About this task >>
Read the data that follows. Then repeat it exactly.
►
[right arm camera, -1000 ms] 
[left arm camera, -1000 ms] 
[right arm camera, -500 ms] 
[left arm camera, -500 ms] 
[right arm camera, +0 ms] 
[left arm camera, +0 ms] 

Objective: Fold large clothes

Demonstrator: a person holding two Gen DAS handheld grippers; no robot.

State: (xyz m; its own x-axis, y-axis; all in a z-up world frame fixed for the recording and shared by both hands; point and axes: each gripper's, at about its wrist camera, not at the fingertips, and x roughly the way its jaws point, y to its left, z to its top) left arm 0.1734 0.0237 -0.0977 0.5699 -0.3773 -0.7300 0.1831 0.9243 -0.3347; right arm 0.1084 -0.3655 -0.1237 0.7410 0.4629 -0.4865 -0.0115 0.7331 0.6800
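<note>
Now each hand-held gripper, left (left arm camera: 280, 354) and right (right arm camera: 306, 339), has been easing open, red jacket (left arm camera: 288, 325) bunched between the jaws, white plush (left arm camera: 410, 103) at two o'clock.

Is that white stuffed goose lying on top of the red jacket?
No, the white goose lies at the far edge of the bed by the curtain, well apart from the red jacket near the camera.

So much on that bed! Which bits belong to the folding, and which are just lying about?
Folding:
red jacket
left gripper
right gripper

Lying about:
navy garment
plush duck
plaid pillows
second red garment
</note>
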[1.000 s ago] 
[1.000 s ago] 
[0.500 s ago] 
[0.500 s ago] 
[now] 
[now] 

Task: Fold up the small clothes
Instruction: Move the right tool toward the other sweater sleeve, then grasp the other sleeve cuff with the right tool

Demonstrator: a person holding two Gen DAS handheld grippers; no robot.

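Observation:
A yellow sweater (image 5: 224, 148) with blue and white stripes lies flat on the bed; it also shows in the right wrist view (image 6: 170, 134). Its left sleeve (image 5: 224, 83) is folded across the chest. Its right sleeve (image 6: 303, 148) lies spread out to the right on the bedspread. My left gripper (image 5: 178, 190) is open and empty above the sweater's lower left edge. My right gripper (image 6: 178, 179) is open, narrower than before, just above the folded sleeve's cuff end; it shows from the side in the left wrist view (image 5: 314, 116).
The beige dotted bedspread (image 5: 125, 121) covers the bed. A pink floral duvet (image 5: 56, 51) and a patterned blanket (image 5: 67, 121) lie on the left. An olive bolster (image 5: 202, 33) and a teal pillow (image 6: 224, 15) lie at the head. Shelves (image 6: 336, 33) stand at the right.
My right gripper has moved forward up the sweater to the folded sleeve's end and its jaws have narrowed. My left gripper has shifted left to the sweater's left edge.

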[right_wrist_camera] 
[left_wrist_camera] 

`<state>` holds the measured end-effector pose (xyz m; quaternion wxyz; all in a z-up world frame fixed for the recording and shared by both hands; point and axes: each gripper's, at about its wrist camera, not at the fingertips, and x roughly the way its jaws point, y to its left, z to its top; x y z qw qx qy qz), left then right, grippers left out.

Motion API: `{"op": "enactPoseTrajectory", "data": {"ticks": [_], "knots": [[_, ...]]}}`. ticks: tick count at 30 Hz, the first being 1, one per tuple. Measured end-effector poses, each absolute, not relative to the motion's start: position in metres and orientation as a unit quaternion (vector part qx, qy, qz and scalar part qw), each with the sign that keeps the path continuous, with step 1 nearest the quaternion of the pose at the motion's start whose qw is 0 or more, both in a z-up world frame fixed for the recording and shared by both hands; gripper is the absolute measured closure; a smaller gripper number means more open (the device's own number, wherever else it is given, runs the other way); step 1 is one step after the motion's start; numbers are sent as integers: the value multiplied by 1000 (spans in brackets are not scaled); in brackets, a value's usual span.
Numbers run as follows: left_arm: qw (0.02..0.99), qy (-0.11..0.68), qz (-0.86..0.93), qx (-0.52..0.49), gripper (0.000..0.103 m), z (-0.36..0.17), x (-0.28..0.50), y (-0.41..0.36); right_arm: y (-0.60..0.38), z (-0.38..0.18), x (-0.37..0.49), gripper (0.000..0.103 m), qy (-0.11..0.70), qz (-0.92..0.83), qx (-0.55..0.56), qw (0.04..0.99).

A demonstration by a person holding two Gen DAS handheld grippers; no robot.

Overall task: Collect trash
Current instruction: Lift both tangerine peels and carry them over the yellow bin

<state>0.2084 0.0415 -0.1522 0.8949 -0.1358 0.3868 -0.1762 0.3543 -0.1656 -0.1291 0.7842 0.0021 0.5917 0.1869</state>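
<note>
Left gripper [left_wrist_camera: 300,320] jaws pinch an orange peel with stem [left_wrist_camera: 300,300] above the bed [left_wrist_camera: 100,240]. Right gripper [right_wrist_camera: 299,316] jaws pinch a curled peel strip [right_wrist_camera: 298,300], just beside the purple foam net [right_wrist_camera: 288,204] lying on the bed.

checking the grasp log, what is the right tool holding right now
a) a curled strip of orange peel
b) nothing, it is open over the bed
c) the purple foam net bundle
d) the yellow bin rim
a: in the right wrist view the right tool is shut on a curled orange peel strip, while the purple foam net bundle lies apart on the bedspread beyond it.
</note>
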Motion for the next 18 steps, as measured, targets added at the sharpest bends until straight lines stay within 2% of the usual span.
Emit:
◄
Response box >>
[right arm camera, -1000 ms] 
[left arm camera, -1000 ms] 
[right arm camera, -500 ms] 
[left arm camera, -500 ms] 
[right arm camera, +0 ms] 
[left arm camera, +0 ms] 

Objective: Fold large clothes

Demonstrator: a person holding two Gen DAS handheld grippers; no robot.

State: (xyz m; its own x-axis, y-axis; all in a z-up world frame fixed for the recording and shared by both hands; point and axes: each gripper's, at about its wrist camera, not at the fingertips, and x roughly the way its jaws point, y to its left, z to its top) left arm 0.1734 0.0237 -0.0977 0.5699 -0.3773 -0.7300 0.1831 0.9243 -0.3347; right arm 0.1084 -0.3655 -0.1237 0.7410 0.4629 -0.4865 -0.0115 0.7331 0.6800
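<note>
Now each hand-held gripper, left (left arm camera: 280, 354) and right (right arm camera: 306, 339), has been easing open, red jacket (left arm camera: 288, 325) bunched between the jaws, white plush (left arm camera: 410, 103) at two o'clock.

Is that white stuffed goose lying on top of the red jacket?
No, the white goose lies at the far edge of the bed by the curtain, well apart from the red jacket near the camera.

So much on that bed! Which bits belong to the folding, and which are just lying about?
Folding:
red jacket
left gripper
right gripper

Lying about:
navy garment
plush duck
plaid pillows
second red garment
</note>
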[1.000 s ago] 
[1.000 s ago] 
[0.500 s ago] 
[0.500 s ago] 
[now] 
[now] 

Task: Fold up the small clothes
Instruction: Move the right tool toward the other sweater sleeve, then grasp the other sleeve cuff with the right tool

Demonstrator: a person holding two Gen DAS handheld grippers; no robot.

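Observation:
A yellow sweater (image 5: 224, 148) with blue and white stripes lies flat on the bed; it also shows in the right wrist view (image 6: 170, 134). Its left sleeve (image 5: 224, 83) is folded across the chest. Its right sleeve (image 6: 303, 148) lies spread out to the right on the bedspread. My left gripper (image 5: 178, 190) is open and empty above the sweater's lower left edge. My right gripper (image 6: 178, 179) is open, narrower than before, just above the folded sleeve's cuff end; it shows from the side in the left wrist view (image 5: 314, 116).
The beige dotted bedspread (image 5: 125, 121) covers the bed. A pink floral duvet (image 5: 56, 51) and a patterned blanket (image 5: 67, 121) lie on the left. An olive bolster (image 5: 202, 33) and a teal pillow (image 6: 224, 15) lie at the head. Shelves (image 6: 336, 33) stand at the right.
My right gripper has moved forward up the sweater to the folded sleeve's end and its jaws have narrowed. My left gripper has shifted left to the sweater's left edge.
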
[right_wrist_camera] 
[left_wrist_camera] 

`<state>` holds the measured end-effector pose (xyz m; quaternion wxyz; all in a z-up world frame fixed for the recording and shared by both hands; point and axes: each gripper's, at about its wrist camera, not at the fingertips, and x roughly the way its jaws point, y to its left, z to its top; x y z qw qx qy qz), left then right, grippers left out.

Motion API: `{"op": "enactPoseTrajectory", "data": {"ticks": [_], "knots": [[_, ...]]}}`. ticks: tick count at 30 Hz, the first being 1, one per tuple. Measured end-effector poses, each absolute, not relative to the motion's start: position in metres and orientation as a unit quaternion (vector part qx, qy, qz and scalar part qw), each with the sign that keeps the path continuous, with step 1 nearest the quaternion of the pose at the motion's start whose qw is 0 or more, both in a z-up world frame fixed for the recording and shared by both hands; gripper is the absolute measured closure; a smaller gripper number means more open (the device's own number, wherever else it is given, runs the other way); step 1 is one step after the motion's start; numbers are sent as integers: the value multiplied by 1000 (spans in brackets are not scaled); in brackets, a value's usual span.
Numbers run as follows: left_arm: qw (0.02..0.99), qy (-0.11..0.68), qz (-0.86..0.93), qx (-0.52..0.49), gripper (0.000..0.103 m), z (-0.36..0.17), x (-0.28..0.50), y (-0.41..0.36); right_arm: y (-0.60..0.38), z (-0.38..0.18), x (-0.37..0.49), gripper (0.000..0.103 m), qy (-0.11..0.70), qz (-0.92..0.83), qx (-0.55..0.56), qw (0.04..0.99).

A demonstration by a person holding two Gen DAS handheld grippers; no robot.

Overall task: Collect trash
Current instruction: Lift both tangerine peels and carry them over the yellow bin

<state>0.2084 0.0415 -0.1522 0.8949 -0.1358 0.3868 -0.1762 0.3543 -0.1656 -0.1291 0.7842 0.0021 0.5917 0.1869</state>
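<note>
Left gripper [left_wrist_camera: 300,320] jaws pinch an orange peel with stem [left_wrist_camera: 300,300] above the bed [left_wrist_camera: 100,240]. Right gripper [right_wrist_camera: 299,316] jaws pinch a curled peel strip [right_wrist_camera: 298,300], just beside the purple foam net [right_wrist_camera: 288,204] lying on the bed.

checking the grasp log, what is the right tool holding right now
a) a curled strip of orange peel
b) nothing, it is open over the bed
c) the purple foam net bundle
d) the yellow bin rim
a: in the right wrist view the right tool is shut on a curled orange peel strip, while the purple foam net bundle lies apart on the bedspread beyond it.
</note>
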Motion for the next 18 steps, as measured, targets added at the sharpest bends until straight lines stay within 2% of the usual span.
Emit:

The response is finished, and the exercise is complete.